◆ Instructions to follow
Would you repeat the whole listing exactly, pictures excluded?

◆ Given information
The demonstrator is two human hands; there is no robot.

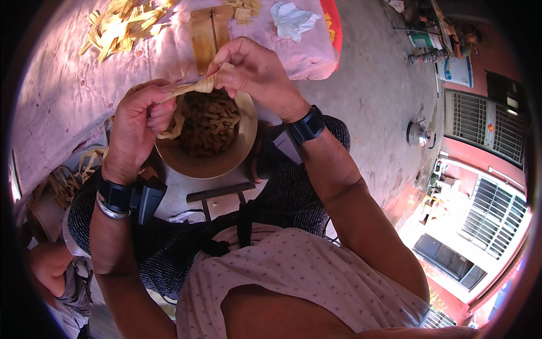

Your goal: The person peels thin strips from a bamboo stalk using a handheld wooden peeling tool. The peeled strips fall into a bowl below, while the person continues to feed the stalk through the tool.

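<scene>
Stretched between my two hands is a pale yellow, twisted strip (pixel 192 88) that looks like dried plant material. My left hand (pixel 146 108) pinches its left end, and a loose length of it hangs curled below. My right hand (pixel 250 70) grips the other end between thumb and fingers. Directly beneath sits a wide metal basin (pixel 211 167), holding many small brownish pieces (pixel 214 123). Beyond my hands, on the cloth-covered table, lies a wooden board (pixel 203 38) with a thin dark rod or slit along it.
A pink quilted cloth (pixel 139 68) covers the table; a heap of yellow strips (pixel 123 27) and a crumpled white cloth or bag (pixel 293 20) lie on it. More strips (pixel 63 180) hang at lower left, near another person's arm (pixel 51 265). A metal kettle (pixel 418 134) stands on the concrete floor.
</scene>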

◆ Task output
The demonstrator is two human hands; there is no robot.


Your goal: The person peels thin strips from a bamboo stalk using a handheld wooden peeling tool. The peeled strips fall into a bowl below, while the person continues to feed the stalk through the tool.

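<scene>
Stretched between my two hands is a pale yellow, twisted strip (pixel 192 88) that looks like dried plant material. My left hand (pixel 146 108) pinches its left end, and a loose length of it hangs curled below. My right hand (pixel 250 70) grips the other end between thumb and fingers. Directly beneath sits a wide metal basin (pixel 211 167), holding many small brownish pieces (pixel 214 123). Beyond my hands, on the cloth-covered table, lies a wooden board (pixel 203 38) with a thin dark rod or slit along it.
A pink quilted cloth (pixel 139 68) covers the table; a heap of yellow strips (pixel 123 27) and a crumpled white cloth or bag (pixel 293 20) lie on it. More strips (pixel 63 180) hang at lower left, near another person's arm (pixel 51 265). A metal kettle (pixel 418 134) stands on the concrete floor.
</scene>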

This exercise requires no additional answer.